- Developer: Cryo Interactive
- Publishers: EU: Cryo Interactive Wanadoo Edition; NA: DreamCatcher Interactive;
- Platform: Windows
- Release: FRA: November 28, 2000; NA: July 16, 2001;
- Genres: Role-playing, adventure
- Mode: Single-player

= Arthur's Knights =

2000 role-playing video game

Arthur's Knights: Tales of Chivalry (Les Chevaliers d'Arthur: Chapitre 1 - Origines d'Excalibur) is an adventure role-playing video game developed by Cryo Interactive and released for Microsoft Windows in October 2000 in North America and November 2000 in Europe. The game's story revolves around the legendary King Arthur in medieval Britain. The player can choose to play the same main character, Bradwen, from either of two perspectives: as a Celt or as a Christian. In both storylines, Bradwen is the illegitimate son of the dying King Cadfanan, leader of the Atrebates tribe shortly following the Roman occupation.
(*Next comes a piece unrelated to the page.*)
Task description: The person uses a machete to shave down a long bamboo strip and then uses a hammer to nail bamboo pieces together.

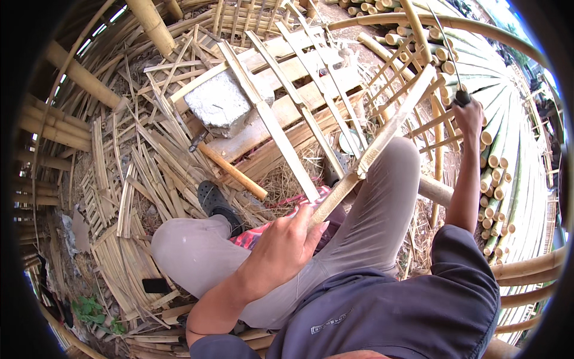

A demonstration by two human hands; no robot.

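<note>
My left hand [287,239] is closed around the near end of a split-bamboo rail [388,131], which slants up over my right knee. Several bamboo slats [269,128] lead away from this rail, forming an open frame above the wooden planks. Out to the right, my right hand [468,116] grips the dark handle of a long-bladed knife [449,48]. Its thin blade points up and away, apart from the rail. A red patterned cloth [251,237] lies between my legs, partly covered by my left hand.
Beyond the slats, a pale concrete block [218,102] rests on wooden planks [311,99]. A hammer [230,170] with a wooden handle lies nearby. Bamboo strips [161,161] litter the left ground beside a black phone [156,286]. Bamboo poles [493,161] are stacked at right.
</note>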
Bradwen's goal is to foil the attempts of his evil half-brother Morganor (heir to the throne) at securing a malevolent kingship for himself, through which enactment of his evil intentions will be made possible.
==Plot==
Bradwen has two alternate paths that can be played through in Arthur's Knights: Tales of Chivalry. Prior to choosing which path shall be followed, the game opens with the player in control of a young page (newly a squire) who trots off to converse with a gentleman by the name of Master Foulque, who, it would appear, is a librarian and historiographer. After some discourse with Master Foulque, the player is presented with the choice of deciding between a red book and a white book (determining which story, Celtic or Christian, respectively, of Bradwen shall be told).

Both stories take place shortly after the departure of the Romans from Britain. This epoch marks a time in which Christianity has been somewhat imposed upon the native populace of Britain thus majorly extinguishing what in the game is described as "an age of Kings and Queens, Monsters and Magic" (not to mention fairies and otherwise traditionally Celtic and pagan concepts). Controversy erupts when the decampment of the Romans leaves the British tribes in conflict over political power (thus leaving them disunited and therefore vulnerable to their common enemies, the Saxons). The barbaric Saxons pose a particular threat to reestablishing a semblance of order in the land. Bradwen's role in all this is to embark on a series of missions when his half-brother informs him of the necessity for a cure for Cadfanan, their father and king.

Ultimately, both Bradwens encounter fairies, dragons, King Arthur, Merlin, and even the Devil during travels through Camelot, the mystical realm of Avalon, and a plethora of other lands. Bradwen also, regardless of the religion to which he cleaves, eventually seek justice against the treacherous actions of his half-brother which develop during gameplay. Throughout the game are interspersed some historical facts about Roman Britain, post-Roman Britain, tidbits on the legend of King Arthur, and several allusions to Marion Zimmer Bradley's novel The Mists of Avalon.
==Sequel==
Arthur's Knights: Tales of Chivalry was followed in 2002 by Arthur's Knights II: The Secret of Merlin.